While Hong Kong’s Umbrella Movement demonstrators are as pro-business as they are pro-democracy, local merchants said Thursday the protests that entered their sixth day are driving sales and customer traffic down. The disruption of local commerce that depends on wealthy visitors from the mainland is causing ambivalence among some business owners.

“We’ve lost 20 percent to 30 percent of our sales so far this week,” William Yan, manager of a Causeway Bay shopping district Rolex watch outlet, told Time magazine. “I hope the protests finish soon.”

Beijing’s China National Tourism Administration has ordered a temporary suspension of tour groups to Hong Kong, which is expected to cause a more noticeable drop in tourism traffic beginning next week, according to the South China Morning Post. Mainland tourists make up three-fourths of all Hong Kong visitors, many of whom come to spend money on luxury goods, like the ones offered by Wan’s high-end retail business. Some shops have opted to close this week.

Hong Kong’s National Day celebrations, typically an annual windfall for local businesses, were the most subdued since Hong Kong returned to China’s fold in 1997 as a Special Administrative Region.

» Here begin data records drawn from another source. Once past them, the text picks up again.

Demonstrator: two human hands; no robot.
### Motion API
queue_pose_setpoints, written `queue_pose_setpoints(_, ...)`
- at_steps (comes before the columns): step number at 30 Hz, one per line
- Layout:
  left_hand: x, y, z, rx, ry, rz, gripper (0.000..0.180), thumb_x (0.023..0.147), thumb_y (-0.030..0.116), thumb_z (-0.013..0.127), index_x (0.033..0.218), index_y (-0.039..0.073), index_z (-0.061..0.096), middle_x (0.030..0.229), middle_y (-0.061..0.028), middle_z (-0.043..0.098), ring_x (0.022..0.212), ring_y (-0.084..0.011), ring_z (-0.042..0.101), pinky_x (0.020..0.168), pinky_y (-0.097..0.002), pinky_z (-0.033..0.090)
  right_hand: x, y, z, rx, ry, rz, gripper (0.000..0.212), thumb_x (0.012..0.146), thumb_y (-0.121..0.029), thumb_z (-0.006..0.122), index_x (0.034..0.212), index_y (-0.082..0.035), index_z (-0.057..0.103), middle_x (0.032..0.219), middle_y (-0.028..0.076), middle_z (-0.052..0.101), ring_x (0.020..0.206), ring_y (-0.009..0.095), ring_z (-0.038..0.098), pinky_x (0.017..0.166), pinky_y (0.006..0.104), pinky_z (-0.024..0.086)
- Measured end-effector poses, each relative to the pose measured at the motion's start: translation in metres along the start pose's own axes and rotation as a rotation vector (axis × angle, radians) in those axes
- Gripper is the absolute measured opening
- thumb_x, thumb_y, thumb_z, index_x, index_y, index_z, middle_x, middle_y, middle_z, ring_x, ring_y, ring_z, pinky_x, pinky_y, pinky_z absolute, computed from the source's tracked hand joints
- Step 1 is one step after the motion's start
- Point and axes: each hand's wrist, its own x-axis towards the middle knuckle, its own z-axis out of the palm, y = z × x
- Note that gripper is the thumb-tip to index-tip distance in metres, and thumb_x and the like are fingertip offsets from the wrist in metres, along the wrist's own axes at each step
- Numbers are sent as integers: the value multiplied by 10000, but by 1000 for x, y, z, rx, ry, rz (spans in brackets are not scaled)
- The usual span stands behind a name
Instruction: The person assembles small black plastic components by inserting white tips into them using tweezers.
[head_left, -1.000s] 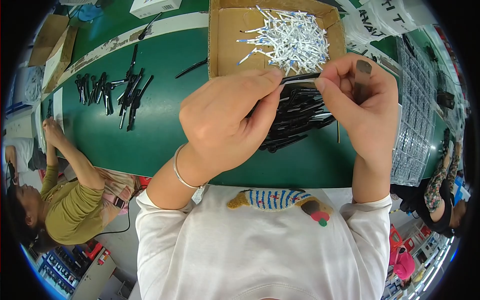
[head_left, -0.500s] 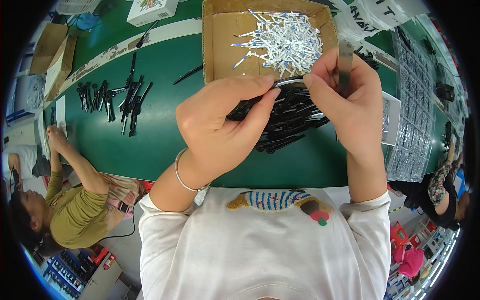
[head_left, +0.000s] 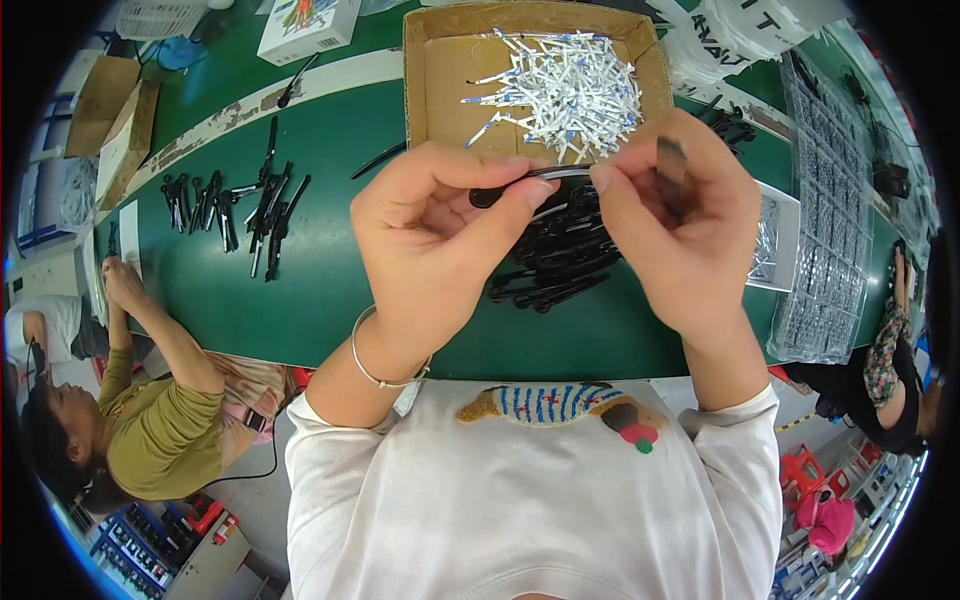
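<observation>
Both hands are raised above the table, pinching one slim black piece [head_left: 487,197] with a rounded end and a shiny, pale strip along its curved length. My left hand [head_left: 425,245] grips it near the rounded end, thumb against fingers. The other end sits between thumb and fingers of my right hand [head_left: 685,240]. A flat metal strip [head_left: 671,166], perhaps a tool, is also tucked in the right hand's fingers. Just beneath lies a pile of similar black pieces [head_left: 560,245], partly hidden by the hands.
A cardboard box [head_left: 428,100] of white-and-blue slips stands beyond my hands. More black pieces [head_left: 268,220] lie on the green table [head_left: 330,290] at left. At right are a white box [head_left: 786,235] and clear compartment trays [head_left: 825,240]. Co-workers sit on both sides.
The black piece has shifted left and slightly down, and its rounded end now shows beside my left fingers. My right hand has moved a little lower, and the metal strip now sits lower.
</observation>
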Motion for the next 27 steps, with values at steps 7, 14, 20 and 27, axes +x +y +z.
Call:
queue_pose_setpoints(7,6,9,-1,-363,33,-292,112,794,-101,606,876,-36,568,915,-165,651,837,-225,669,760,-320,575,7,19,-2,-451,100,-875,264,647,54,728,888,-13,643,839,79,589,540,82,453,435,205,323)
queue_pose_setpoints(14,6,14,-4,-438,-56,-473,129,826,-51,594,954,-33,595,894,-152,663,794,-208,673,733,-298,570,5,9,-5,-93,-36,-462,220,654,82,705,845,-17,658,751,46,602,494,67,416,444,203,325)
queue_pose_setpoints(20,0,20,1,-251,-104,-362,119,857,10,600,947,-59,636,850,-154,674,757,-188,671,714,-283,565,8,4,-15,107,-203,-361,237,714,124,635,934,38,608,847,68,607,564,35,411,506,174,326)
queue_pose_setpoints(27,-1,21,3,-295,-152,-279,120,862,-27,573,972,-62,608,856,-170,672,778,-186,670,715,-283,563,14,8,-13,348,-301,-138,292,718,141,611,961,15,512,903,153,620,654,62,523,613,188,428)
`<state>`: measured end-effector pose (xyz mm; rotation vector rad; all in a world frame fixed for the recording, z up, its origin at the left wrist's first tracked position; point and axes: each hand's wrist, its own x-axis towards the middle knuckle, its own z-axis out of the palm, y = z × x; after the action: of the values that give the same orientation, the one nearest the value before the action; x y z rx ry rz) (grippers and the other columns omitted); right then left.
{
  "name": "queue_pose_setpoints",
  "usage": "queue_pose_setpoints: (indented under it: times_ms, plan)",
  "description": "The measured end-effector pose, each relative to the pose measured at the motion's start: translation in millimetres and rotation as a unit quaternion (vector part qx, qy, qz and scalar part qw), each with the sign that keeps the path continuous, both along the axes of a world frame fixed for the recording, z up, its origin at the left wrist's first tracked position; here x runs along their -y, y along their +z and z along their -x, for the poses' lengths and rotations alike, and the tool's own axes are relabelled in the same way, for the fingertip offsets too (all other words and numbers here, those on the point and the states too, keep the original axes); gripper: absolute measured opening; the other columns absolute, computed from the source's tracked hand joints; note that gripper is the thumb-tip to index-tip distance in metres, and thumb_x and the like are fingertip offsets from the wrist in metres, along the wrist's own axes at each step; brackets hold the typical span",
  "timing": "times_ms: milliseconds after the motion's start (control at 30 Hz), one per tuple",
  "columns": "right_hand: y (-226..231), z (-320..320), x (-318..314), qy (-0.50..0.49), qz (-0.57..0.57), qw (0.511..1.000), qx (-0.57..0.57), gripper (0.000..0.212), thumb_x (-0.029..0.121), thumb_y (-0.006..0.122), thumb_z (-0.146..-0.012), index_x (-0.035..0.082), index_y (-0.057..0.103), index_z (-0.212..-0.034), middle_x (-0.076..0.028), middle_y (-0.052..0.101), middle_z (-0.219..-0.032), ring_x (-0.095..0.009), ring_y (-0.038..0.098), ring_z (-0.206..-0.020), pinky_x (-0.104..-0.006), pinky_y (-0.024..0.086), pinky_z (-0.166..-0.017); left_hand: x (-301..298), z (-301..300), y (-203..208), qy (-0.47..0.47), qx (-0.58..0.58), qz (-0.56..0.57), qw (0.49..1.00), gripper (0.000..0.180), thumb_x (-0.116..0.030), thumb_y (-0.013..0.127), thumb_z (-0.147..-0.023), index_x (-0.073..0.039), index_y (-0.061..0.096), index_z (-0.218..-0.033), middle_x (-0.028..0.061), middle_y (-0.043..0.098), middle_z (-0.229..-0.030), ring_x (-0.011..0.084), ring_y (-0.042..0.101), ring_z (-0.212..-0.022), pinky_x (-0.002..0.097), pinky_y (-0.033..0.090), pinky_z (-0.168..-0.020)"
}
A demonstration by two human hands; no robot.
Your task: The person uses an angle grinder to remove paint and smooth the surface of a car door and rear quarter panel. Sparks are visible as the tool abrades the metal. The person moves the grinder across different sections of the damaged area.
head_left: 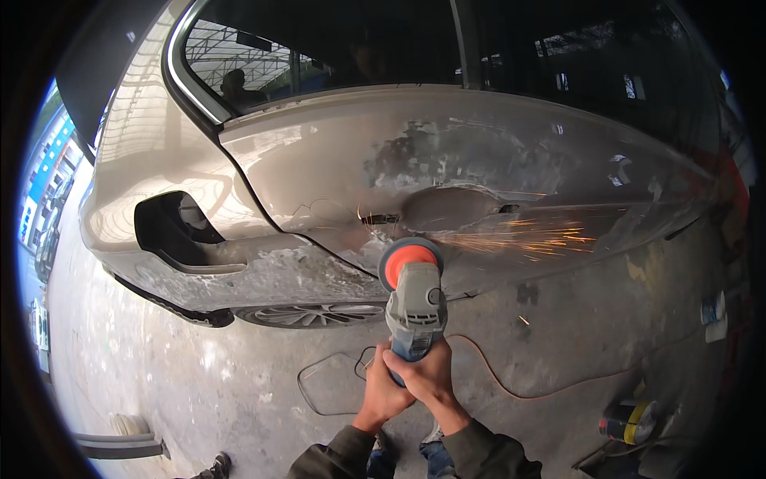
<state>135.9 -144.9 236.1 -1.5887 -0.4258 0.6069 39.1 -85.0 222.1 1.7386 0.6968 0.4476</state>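
Note:
An angle grinder (416, 307) with a grey head, a blue body and a red-orange disc (411, 259) is held out in front of me. Around its body my right hand (431, 374) is closed. My left hand (383, 391) is closed round the same body from the left, lower down. The disc meets the lower part of a beige car's rear door (319, 172), below the door-handle recess (448, 209). Orange sparks (527, 239) stream from it to the right. Scuffed, sanded grey patches (467, 152) spread above the recess.
An orange-brown cord (511, 391) runs across the concrete floor (263, 383) to the right; a dark cable loop lies left of my hands. The car's wheel (315, 315) shows under the fender. A yellow-banded can (634, 421) stands at right. Another person's shoe (217, 465) shows lower left.

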Motion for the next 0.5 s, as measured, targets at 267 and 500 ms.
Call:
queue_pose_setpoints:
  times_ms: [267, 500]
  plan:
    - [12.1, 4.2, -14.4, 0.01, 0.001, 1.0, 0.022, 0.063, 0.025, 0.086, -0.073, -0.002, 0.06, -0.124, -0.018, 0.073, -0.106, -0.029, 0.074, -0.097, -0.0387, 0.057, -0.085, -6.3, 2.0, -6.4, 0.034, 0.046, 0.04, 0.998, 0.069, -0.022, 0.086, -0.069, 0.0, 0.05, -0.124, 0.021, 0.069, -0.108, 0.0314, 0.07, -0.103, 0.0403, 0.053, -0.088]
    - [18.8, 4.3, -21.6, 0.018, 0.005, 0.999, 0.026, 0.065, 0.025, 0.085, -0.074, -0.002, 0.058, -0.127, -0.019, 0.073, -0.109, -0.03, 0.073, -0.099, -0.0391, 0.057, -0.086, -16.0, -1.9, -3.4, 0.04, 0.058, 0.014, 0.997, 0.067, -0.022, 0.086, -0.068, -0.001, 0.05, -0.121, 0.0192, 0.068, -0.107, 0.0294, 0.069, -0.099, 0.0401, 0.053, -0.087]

But not all businesses are hoping things return to normal. Some shops have decorated their windows with the yellow ribbons of the democracy movement, which is demanding greater say on how Hong Kong’s leaders are picked. Demonstrators oppose China’s plan to vet all candidates for the 2017 elections and are threatening to occupy government buildings if Chief Executive Leung Chun-ying doesn’t resign by Thursday night local time.  

Thousands of activists gathered outside Leung’s office overnight, Agence France-Presse reported. Police were seen collecting around government buildings in response to the threats.

Local fruit wholesaler Cheung Chi-cheung told the South China Morning Post that protestors have asked him to tolerate the demonstrations “for the sake of the future.” But when it comes to the present, Cheung said of his business: “I am not sure if I can survive this now.”